It’s so common that I observe so many people just going through the motions of life. They have no hopes, dreams, or desires. They dare to even think of them. They continue along the same boring, bullshit life that they always have lived. What happened between now and when they were a kid?
Growing up you have all of these hopes, dreams, and an infinite imagination. Why do they all seem to disappear? You get the point that you can’t even recall how it feels to dream, to live, and to breathe free of restraint. You wake up and realize that you live the way that you said you never would. You have become your mother or your father. You have given up on becoming the teacher, the firefighter. Joining the Peace Corps, or the Army suddenly seem so distant. Your hope of having a successful career is over shadowed by the miserable job that you hold. You wake up and realize that your family is disconnected. Your husband/wife doesn’t acknowledge or dote on you. Your children hate you for being assertive, yet beg for your attention. Even the dog only likes you when you feed it.

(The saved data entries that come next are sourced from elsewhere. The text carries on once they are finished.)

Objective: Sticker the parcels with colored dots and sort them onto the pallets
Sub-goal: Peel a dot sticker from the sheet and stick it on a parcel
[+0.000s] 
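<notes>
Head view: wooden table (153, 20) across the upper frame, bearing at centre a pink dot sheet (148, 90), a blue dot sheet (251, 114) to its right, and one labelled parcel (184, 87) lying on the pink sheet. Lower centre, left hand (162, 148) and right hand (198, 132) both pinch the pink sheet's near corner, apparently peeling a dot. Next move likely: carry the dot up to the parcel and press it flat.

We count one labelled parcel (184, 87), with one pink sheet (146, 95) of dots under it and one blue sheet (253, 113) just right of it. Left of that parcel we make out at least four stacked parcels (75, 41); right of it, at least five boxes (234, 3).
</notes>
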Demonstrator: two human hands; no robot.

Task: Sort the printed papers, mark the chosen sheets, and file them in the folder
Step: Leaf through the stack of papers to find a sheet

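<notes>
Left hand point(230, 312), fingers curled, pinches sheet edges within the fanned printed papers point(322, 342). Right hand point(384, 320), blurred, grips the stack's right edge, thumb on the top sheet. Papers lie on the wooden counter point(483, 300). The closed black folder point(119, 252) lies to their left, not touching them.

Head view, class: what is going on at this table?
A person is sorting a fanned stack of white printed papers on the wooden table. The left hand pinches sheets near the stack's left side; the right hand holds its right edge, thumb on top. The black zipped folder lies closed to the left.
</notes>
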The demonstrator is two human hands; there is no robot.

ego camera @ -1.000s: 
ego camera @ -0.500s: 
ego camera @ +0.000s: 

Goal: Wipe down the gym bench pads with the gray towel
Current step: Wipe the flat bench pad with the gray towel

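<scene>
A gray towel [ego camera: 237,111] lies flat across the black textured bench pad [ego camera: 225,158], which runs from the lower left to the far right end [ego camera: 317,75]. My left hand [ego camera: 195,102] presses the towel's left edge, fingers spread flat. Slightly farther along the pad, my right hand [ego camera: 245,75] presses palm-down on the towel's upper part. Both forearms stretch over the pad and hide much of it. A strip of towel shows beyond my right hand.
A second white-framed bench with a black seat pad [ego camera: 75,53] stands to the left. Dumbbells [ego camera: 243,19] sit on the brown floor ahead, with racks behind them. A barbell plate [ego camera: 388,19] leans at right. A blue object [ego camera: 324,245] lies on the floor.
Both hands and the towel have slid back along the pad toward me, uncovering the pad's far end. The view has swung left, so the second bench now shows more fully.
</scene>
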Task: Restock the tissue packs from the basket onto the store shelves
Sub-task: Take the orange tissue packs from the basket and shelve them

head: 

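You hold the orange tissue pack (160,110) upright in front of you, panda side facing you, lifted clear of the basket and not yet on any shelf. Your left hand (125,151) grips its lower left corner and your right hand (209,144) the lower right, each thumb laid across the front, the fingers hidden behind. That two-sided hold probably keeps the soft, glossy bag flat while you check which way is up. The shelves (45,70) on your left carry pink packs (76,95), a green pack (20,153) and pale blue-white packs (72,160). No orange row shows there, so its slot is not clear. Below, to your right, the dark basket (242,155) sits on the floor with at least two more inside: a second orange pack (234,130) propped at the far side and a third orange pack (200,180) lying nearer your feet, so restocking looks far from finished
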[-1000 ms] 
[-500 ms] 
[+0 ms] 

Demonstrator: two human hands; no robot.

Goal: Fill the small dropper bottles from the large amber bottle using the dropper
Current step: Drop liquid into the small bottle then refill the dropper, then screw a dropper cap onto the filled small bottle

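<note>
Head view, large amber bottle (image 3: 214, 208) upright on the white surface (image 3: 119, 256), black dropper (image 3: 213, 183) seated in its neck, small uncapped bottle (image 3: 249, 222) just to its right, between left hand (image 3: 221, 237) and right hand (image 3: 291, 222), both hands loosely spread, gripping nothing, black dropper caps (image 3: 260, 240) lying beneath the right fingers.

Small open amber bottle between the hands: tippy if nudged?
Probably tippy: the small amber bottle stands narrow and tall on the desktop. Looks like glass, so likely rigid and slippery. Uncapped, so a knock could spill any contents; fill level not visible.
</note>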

You start to think. 22 only seemed like yesterday. You wanted to trek through the amazon, see Petra, run a marathon. You start to daydream. Floating off into the world they way you wish it was; the way it should have been. Reality snatches you right back into your miserable, depressing life. What the hell happened?! Some people say that life happened. I disagree. I think you stopped living all together. Things got hard, so you bailed. It was your choice to stop actively participating in your life. You made the decision to check out. You put yourself on auto-pilot. Now you are confused as to why you wake up with a mid-life crisis? This really shouldn’t be a surprise.
Forgive me, but I will not suffocate and choke on the common life. I will leave this world with more than simply having visited it. I will breathe. My heart will beat, maybe even flutter. I will be free, bold, and careless.